Cliff Manono who is the interim student leader at the University of Nairobi supports the new system.
“The previous system was characterised by violence and issues of rigging,” Mr Manono says.
Daphin Githuku, a student at the University of Nairobi who is seeking to head University of Nairobi Students Association (UNSA), formerly Students Organisation of Nairobi University (Sonu), says all students now have the opportunity to seek elective positions without looking at their background in terms of finance or region.
In 2016, the University of Nairobi students went on rampage over disputed Sonu election results, which declared Paul Ongili, now Embakasi East MP, as chairman for a fourth time.
Mr Owino’s opponent, Mike Jacobs, claimed that Mr Owino was involved in election malpractices.
According to the Act, the students association is to be governed by a students council comprising a chairperson and a vice chairperson who must be of opposite gender, a treasurer, a secretary-general who is the secretary to the council, and three other members to represent special interests of students.

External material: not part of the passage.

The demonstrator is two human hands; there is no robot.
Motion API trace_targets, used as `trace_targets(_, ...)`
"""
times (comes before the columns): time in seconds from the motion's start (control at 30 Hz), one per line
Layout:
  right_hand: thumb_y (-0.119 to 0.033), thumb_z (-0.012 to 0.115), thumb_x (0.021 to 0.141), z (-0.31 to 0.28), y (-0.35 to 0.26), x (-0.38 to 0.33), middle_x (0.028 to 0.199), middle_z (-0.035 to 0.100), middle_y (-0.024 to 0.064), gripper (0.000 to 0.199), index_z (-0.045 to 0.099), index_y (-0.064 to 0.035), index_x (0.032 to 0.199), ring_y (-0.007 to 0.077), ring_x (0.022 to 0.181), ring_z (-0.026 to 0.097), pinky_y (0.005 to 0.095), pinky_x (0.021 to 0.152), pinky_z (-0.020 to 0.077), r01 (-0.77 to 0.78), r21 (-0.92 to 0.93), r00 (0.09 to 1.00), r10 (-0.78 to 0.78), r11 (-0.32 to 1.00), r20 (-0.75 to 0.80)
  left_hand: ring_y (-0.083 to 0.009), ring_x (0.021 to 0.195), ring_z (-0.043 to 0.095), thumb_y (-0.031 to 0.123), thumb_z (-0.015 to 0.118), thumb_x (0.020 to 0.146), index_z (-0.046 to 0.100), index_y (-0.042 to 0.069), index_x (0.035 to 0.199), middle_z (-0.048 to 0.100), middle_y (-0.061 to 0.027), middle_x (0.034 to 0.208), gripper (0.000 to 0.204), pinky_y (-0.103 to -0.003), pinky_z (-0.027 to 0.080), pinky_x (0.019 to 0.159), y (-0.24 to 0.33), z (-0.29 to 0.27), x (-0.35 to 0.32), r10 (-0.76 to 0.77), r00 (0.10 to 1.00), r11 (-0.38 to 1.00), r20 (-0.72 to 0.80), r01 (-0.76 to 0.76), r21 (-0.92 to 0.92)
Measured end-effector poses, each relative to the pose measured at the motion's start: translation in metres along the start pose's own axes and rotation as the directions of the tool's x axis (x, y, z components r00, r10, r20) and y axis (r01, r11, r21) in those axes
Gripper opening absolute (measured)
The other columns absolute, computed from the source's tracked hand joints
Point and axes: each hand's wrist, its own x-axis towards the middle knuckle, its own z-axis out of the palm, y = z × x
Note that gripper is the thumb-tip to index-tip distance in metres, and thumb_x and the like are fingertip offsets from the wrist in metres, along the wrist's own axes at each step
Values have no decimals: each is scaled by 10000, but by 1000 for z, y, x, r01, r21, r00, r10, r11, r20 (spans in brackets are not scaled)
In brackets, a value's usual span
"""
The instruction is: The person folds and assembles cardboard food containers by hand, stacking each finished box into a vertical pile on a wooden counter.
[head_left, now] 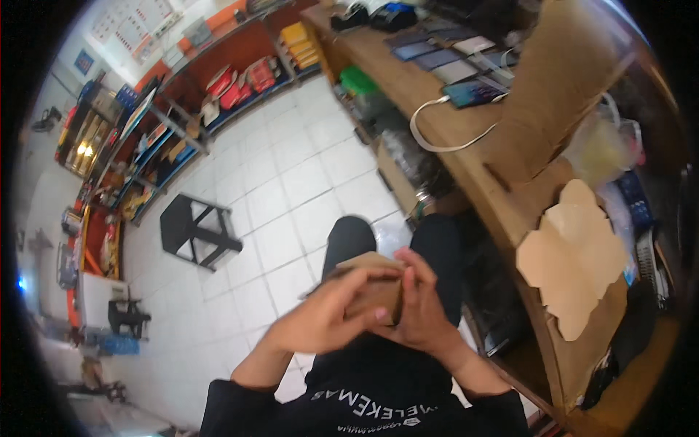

Those elected in leadership positions must reflect national diversity; and have not more than two-thirds of its members being of the same gender.
The students association must constitute itself into electoral colleges based on either academic departments, schools or faculties.
“The students of each electoral college constituted under subsection (1c) shall elect three representatives from amongst persons who are not candidates under subsection (1a); and of whom not more than two-thirds shall be of the same gender.
“The representatives of each electoral college shall elect the members of the student council within 30 days of the election under subsection (1d),” the Act says.
A member of the student council is required to hold office for a term of one year and may be eligible for re-election for one final term.